__Problem statement__
Which lines of the entries hold the string "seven"? Copy each one.

__Material provided__
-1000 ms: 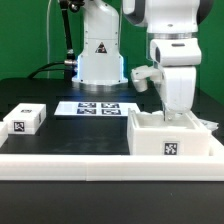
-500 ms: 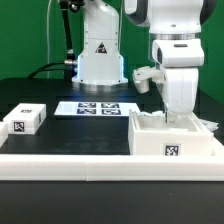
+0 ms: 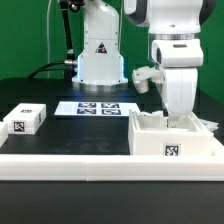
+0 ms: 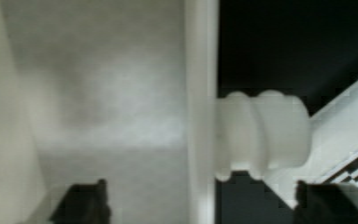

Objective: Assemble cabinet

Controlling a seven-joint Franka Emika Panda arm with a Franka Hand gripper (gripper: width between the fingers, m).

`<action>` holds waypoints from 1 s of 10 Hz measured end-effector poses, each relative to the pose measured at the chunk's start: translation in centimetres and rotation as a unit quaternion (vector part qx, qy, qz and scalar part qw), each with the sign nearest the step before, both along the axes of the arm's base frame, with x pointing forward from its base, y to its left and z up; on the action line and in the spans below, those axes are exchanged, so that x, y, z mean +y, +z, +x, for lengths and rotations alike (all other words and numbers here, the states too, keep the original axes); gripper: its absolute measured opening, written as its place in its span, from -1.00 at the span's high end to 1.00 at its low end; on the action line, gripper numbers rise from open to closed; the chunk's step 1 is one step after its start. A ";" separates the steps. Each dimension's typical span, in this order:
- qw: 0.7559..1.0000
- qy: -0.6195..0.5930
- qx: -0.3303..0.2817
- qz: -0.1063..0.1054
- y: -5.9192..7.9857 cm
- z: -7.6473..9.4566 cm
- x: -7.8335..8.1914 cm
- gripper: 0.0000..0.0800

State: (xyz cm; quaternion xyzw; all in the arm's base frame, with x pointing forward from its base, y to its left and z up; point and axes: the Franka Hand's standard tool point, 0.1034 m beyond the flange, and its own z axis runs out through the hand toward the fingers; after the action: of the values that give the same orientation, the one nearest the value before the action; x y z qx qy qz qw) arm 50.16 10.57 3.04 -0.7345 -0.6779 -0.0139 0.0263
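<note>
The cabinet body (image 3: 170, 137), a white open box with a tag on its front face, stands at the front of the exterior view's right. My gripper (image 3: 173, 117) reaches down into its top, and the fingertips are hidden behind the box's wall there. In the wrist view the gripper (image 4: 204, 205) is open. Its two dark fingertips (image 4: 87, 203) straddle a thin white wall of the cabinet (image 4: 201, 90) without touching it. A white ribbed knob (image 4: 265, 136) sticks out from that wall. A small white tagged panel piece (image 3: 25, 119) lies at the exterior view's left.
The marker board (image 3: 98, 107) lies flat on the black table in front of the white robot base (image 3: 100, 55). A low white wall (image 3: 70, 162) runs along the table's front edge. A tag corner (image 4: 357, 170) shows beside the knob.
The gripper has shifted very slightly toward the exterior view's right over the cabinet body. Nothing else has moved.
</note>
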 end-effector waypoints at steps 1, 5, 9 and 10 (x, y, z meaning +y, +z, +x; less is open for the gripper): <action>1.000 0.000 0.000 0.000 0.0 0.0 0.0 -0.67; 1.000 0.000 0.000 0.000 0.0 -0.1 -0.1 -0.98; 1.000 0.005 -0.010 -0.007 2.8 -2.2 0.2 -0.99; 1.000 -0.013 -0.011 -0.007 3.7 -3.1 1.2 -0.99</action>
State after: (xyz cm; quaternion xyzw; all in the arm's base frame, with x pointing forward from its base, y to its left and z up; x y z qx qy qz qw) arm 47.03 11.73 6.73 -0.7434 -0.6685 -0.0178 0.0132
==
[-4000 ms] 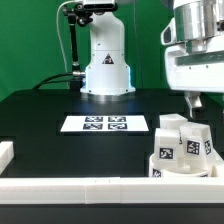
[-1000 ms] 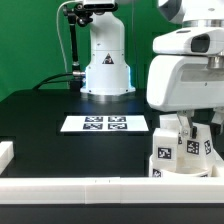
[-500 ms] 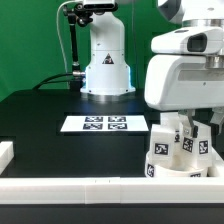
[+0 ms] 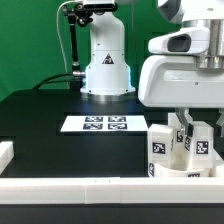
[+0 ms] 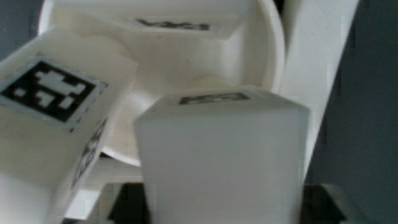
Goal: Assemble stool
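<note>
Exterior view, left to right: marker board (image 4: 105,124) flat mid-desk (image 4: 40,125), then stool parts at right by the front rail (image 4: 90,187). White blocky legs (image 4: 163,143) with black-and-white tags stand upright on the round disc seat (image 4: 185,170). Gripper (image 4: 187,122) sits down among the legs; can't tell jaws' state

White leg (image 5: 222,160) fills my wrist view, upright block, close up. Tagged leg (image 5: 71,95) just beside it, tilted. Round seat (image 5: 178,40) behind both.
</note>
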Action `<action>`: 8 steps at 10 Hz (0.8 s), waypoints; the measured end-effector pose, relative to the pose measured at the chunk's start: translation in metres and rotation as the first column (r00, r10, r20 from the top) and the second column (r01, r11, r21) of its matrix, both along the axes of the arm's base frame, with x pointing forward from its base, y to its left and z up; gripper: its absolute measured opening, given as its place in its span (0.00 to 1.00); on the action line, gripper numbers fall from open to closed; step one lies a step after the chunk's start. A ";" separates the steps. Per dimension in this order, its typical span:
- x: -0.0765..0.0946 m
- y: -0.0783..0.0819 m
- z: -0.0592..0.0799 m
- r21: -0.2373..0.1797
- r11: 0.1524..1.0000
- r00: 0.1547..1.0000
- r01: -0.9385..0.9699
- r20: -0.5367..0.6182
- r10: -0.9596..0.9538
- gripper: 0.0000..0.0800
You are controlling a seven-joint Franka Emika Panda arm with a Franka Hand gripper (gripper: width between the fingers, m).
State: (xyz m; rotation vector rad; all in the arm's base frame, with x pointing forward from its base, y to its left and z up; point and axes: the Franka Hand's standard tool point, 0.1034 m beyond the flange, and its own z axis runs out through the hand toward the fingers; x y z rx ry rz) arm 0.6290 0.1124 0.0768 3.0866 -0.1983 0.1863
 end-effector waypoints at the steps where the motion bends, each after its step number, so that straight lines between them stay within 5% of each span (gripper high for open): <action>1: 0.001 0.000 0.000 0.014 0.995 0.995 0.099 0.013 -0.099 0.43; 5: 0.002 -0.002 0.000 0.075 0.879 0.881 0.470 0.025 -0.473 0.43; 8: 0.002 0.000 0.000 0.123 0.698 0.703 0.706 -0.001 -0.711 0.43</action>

__Worked solution__
Controlling a seven-joint Franka Emika Panda arm with a Franka Hand gripper (gripper: width between the fingers, m).
You are controlling a seven-joint Franka Emika Panda arm with a Franka Hand gripper (gripper: width between the fingers, m).

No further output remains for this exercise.